Source: Arusha Times.
Fish census: A major 'stock-take'
Tanzania has started a census of fish population. Tanzania and Zanzibar Indian Ocean coast line covers 1,424 kilometres. The Tsh120 million project will run for a period of two years. A fish census is supposed to be carried out after every five years to scientifically calculate the marine stock. The last census was carried out about 20 years ago. Fish experts are worried that sea fish stocks in the country waters have dropped drastically in the last two-decades.
The project is part of the six year Marine and Costal Environment Management Project (MACEMP) aimed at improving the lives of coastal people by 80%.
Tanzania's democratic pride
Tanzania’s president Jakaya Kikwete commended the United Nations Development Programme (UNDP) Deputy Resident Representative in Tanzania (Eugene Owusu) for assuring the international community, that Tanzania will maintain the path of multiparty democracy. Donor countries were inspired by the commitment of the government in securing and expanding democratic achievements by strengthening the Parliament, National Election Commission (NEC) and Zanzibar Electoral Commission (ZEC). Tanzania’s president has pledged to be guided by good governance, transparency and accountability.

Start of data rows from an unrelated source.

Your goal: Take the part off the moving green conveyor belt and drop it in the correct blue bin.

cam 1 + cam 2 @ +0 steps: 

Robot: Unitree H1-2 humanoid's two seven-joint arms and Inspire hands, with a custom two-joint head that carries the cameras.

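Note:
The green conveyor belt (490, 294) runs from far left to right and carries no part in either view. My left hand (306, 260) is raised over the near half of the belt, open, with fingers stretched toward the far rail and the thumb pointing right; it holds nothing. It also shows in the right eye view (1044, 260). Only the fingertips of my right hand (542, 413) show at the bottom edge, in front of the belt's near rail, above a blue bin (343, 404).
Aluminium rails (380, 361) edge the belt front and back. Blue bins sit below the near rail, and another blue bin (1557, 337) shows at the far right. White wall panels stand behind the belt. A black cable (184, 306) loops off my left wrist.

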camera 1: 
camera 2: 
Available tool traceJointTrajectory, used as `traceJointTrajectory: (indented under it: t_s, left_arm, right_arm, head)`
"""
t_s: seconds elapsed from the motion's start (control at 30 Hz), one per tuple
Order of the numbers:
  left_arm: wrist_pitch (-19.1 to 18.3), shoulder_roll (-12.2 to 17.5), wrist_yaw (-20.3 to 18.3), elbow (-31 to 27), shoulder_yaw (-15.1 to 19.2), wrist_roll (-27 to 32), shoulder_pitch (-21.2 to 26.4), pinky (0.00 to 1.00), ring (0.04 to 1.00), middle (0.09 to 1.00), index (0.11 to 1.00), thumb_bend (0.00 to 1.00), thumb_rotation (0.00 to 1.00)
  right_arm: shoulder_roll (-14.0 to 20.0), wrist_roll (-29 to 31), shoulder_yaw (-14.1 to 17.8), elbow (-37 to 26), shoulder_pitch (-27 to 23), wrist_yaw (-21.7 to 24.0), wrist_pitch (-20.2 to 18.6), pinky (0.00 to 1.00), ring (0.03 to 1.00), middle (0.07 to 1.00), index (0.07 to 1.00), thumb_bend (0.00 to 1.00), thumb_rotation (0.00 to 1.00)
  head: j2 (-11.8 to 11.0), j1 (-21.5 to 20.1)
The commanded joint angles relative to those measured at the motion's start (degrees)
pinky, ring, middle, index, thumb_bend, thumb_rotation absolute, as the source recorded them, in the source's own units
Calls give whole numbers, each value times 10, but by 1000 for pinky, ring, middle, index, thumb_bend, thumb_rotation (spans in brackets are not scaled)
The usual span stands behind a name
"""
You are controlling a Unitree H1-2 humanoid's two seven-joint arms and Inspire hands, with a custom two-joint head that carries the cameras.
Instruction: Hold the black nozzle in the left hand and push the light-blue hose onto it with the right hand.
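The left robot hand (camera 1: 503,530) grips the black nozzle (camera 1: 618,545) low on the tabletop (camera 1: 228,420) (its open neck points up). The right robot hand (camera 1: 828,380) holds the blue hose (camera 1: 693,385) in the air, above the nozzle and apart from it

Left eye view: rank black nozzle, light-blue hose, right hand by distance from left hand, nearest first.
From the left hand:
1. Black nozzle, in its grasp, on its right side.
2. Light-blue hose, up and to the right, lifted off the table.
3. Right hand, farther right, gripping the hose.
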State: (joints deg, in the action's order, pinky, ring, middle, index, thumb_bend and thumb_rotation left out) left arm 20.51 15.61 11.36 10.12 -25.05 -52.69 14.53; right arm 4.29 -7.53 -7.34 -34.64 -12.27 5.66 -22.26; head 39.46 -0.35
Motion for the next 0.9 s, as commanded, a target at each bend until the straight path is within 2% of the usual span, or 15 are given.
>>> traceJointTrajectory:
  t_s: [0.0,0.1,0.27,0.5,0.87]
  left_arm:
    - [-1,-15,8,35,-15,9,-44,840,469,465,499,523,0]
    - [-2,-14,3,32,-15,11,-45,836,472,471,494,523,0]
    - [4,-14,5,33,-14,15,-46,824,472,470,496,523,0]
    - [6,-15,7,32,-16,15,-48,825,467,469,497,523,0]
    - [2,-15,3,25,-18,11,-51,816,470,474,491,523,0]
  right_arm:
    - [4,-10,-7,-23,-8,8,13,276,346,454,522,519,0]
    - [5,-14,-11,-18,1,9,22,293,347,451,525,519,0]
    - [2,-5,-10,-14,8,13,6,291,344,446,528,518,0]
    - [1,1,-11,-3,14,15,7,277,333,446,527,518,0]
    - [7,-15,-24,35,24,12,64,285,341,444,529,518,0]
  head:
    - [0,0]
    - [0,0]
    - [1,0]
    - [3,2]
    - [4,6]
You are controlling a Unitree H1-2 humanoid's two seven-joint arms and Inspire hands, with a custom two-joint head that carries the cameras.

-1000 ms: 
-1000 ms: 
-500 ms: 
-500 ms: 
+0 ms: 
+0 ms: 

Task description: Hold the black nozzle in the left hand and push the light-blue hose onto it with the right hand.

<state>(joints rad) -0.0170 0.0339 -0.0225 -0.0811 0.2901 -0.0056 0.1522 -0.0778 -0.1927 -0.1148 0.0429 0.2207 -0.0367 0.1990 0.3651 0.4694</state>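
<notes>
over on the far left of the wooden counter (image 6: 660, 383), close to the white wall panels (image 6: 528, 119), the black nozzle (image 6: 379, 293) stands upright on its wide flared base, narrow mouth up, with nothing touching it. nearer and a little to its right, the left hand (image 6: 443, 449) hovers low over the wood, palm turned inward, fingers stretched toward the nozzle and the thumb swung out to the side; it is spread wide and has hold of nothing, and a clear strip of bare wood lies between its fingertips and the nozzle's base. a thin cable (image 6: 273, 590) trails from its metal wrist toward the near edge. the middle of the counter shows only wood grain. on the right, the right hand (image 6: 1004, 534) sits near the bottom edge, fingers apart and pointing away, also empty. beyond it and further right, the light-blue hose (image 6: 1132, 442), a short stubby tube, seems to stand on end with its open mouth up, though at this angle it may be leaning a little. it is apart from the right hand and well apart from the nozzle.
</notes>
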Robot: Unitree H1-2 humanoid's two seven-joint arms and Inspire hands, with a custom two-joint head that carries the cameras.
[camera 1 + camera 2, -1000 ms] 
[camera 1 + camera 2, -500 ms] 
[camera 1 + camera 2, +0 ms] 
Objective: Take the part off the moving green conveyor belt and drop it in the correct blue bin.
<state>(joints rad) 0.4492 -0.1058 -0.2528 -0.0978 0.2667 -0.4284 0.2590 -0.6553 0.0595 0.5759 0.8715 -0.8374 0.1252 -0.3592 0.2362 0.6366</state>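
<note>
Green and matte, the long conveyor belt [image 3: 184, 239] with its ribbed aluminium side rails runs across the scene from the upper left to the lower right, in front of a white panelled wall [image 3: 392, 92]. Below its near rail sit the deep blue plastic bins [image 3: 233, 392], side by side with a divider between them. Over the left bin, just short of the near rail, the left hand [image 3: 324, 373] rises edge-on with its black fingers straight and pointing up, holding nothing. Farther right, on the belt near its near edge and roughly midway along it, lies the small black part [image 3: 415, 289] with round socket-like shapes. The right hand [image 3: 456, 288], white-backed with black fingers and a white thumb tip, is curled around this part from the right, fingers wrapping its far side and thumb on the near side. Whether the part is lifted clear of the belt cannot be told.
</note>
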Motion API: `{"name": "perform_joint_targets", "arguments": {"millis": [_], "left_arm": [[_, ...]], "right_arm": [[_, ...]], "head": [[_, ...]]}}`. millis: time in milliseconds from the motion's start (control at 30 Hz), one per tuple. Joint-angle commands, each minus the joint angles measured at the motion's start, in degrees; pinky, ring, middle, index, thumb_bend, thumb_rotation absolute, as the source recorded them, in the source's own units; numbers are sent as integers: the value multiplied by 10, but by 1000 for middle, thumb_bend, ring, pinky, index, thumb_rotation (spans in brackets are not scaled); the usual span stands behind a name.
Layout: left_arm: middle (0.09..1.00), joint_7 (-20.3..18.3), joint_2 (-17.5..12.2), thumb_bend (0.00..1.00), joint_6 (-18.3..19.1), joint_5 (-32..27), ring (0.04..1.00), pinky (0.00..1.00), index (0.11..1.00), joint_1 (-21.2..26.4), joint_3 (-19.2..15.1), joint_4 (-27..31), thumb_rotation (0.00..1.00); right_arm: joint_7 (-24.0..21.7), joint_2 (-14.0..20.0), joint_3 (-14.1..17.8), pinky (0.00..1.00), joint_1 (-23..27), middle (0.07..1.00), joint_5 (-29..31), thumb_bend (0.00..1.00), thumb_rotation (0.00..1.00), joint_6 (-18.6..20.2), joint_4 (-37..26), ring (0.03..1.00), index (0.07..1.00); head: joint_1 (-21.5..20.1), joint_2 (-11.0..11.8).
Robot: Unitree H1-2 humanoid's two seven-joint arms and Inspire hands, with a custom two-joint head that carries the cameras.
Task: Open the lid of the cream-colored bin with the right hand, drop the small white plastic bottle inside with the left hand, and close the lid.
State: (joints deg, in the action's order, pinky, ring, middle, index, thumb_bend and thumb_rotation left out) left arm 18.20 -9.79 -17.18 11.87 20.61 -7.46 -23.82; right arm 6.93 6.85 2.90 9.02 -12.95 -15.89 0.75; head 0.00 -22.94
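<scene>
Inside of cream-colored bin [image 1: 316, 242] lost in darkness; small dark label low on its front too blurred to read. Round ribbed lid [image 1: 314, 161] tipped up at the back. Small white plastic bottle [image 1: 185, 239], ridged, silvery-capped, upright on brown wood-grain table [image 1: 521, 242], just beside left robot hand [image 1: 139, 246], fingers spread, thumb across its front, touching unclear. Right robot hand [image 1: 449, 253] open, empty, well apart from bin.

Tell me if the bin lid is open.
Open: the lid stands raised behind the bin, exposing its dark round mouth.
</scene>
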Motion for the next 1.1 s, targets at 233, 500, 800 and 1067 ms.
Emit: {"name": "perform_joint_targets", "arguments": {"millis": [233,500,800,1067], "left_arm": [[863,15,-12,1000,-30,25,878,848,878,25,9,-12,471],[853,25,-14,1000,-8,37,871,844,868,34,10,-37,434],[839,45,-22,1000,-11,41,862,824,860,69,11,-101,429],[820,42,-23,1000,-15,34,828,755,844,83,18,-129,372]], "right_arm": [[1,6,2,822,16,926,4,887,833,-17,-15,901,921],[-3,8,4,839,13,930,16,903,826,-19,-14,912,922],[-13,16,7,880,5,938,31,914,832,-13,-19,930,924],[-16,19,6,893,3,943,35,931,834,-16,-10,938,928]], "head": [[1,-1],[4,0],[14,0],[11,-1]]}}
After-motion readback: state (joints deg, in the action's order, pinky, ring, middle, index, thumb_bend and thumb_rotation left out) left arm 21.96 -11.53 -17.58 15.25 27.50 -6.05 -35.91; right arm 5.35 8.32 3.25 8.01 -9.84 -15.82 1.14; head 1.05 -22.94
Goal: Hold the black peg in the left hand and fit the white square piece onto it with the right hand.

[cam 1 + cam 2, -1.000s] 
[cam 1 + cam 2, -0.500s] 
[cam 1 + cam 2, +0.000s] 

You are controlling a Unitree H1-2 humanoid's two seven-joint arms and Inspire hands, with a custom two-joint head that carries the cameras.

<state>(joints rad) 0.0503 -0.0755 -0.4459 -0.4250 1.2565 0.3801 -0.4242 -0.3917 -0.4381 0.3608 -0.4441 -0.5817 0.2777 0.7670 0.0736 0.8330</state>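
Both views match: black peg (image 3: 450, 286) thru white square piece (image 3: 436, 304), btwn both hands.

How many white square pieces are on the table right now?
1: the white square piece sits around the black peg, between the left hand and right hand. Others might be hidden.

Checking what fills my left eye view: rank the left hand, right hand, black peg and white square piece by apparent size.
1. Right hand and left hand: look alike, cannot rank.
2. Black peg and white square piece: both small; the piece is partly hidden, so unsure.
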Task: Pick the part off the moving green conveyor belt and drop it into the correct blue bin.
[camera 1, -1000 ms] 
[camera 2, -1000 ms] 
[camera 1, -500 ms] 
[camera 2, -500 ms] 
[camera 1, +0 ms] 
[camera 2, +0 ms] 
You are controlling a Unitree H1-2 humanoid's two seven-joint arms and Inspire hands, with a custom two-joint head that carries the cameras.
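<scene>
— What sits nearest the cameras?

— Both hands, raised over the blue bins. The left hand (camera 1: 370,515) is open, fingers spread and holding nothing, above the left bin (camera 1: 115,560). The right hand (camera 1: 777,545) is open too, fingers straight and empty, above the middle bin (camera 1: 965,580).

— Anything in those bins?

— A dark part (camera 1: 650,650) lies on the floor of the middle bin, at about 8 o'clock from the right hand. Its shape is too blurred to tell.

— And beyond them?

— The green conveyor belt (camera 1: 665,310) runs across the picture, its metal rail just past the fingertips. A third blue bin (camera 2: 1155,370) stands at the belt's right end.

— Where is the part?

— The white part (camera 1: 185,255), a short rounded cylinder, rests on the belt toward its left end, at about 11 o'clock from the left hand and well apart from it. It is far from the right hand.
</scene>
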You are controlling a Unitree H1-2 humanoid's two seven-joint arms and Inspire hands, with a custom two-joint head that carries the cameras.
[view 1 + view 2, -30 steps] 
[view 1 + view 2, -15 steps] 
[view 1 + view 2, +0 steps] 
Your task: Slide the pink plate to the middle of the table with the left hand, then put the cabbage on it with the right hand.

Air transport investment for Tanzania
Tanzania plans to invest US$313 million in air transport infrastructure in the next 10 years. The investment is meant to upgrade the existing facilities to meet international standards. Tanzania has 24 airports Two are international airports JNIA and Kilimanjaro Airport, while four others, Arusha, Mwanza, Dodoma and Mtwara are local terminals. The project, expected to be concluded in 2011, is anticipated to generate revenue, create jobs and spur the country's economic growth.
Julius Nyerere International Airport (JNIA) is earmarked for rehabilitation thanks to a grant from the Netherlands government. Netherlands ambassador Mr. Karel Van Kesteren said Dar es Salaam as an international gateway will benefit from tourism, export and import trade.